**Prompt**
Starting from the first line below, count every line holding the word "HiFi", then state the total alone.

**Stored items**
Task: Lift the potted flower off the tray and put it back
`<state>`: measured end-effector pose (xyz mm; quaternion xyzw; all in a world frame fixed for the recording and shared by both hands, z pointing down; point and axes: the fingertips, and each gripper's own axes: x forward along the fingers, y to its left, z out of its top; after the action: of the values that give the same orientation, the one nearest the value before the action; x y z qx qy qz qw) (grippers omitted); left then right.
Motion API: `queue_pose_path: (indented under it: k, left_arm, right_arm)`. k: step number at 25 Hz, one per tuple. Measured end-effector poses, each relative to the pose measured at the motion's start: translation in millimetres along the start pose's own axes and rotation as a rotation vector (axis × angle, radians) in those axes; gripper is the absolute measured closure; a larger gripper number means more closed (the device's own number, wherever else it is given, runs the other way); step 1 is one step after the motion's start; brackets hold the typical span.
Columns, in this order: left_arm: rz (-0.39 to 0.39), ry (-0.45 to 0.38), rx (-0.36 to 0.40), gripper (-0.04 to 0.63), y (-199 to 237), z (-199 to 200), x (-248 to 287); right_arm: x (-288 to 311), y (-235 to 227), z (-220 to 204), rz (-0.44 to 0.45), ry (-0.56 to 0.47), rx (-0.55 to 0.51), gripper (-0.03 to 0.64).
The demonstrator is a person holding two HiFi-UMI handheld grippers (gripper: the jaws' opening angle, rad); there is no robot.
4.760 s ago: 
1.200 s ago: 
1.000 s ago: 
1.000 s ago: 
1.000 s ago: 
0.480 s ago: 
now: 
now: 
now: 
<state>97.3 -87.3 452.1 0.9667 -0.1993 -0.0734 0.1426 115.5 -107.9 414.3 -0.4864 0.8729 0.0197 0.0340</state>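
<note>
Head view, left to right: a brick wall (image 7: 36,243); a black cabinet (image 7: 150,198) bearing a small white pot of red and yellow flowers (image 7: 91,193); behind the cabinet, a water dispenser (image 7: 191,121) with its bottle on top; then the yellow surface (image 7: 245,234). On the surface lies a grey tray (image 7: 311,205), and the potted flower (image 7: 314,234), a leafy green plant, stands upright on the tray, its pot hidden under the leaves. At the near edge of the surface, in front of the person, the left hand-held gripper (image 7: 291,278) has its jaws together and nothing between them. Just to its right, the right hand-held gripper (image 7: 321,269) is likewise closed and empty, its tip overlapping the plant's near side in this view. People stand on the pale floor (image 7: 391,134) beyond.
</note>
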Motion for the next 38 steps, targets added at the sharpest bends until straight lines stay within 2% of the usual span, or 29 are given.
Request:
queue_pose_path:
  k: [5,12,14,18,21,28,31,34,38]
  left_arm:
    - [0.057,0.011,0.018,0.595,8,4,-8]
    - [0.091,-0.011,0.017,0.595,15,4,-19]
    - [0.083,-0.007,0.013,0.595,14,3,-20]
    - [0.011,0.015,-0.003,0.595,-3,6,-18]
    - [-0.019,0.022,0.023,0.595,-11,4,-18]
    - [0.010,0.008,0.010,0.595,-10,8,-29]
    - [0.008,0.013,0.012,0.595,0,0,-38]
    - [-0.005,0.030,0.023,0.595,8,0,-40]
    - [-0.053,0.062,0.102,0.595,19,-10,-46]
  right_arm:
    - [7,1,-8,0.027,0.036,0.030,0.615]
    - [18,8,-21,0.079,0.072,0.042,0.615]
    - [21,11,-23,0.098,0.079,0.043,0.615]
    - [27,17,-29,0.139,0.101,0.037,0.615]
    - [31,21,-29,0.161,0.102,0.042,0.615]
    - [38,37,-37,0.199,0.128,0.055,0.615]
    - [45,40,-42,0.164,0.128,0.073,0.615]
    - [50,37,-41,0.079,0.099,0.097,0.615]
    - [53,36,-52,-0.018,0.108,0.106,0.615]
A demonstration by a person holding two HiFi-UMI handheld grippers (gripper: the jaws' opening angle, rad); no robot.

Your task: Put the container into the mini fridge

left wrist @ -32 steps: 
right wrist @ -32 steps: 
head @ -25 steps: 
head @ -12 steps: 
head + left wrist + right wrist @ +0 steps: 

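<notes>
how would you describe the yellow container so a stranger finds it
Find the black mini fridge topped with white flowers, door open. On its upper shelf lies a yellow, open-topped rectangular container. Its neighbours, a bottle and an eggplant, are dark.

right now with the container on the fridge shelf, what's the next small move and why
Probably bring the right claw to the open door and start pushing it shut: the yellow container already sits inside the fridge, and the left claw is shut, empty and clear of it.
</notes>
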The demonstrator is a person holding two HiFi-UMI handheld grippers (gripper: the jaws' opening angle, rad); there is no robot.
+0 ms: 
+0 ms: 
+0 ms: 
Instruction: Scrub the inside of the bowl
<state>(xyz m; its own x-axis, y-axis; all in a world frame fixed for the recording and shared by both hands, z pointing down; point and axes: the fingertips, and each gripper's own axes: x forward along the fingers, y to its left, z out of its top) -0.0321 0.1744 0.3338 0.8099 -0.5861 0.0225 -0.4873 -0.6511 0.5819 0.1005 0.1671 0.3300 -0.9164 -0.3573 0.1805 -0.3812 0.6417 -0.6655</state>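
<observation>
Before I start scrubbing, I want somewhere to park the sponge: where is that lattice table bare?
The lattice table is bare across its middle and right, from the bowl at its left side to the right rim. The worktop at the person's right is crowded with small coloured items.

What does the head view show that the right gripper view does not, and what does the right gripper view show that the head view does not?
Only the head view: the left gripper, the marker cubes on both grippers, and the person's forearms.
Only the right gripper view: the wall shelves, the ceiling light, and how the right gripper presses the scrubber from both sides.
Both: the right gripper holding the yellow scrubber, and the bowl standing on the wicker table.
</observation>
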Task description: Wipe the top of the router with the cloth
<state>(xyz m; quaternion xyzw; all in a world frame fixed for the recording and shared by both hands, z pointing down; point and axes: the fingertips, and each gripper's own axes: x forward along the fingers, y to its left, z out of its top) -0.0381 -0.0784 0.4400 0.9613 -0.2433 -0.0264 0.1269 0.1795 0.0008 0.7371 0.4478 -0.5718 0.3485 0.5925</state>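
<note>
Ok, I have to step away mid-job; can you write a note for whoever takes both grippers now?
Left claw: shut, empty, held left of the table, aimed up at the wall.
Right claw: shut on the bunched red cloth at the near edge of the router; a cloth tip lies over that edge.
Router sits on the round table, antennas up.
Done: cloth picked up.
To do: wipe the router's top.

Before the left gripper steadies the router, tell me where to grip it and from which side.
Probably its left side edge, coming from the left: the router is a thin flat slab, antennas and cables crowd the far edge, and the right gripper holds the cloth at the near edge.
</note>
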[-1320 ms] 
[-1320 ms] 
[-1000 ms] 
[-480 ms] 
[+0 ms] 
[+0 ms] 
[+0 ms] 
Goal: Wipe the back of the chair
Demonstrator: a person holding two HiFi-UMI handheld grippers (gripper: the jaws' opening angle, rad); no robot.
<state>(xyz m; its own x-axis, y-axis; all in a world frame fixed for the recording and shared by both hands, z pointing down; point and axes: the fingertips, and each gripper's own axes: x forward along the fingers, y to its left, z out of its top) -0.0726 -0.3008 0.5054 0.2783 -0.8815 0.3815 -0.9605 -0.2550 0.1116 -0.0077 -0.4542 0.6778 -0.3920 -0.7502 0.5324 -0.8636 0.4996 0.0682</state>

**Finished exercise**
4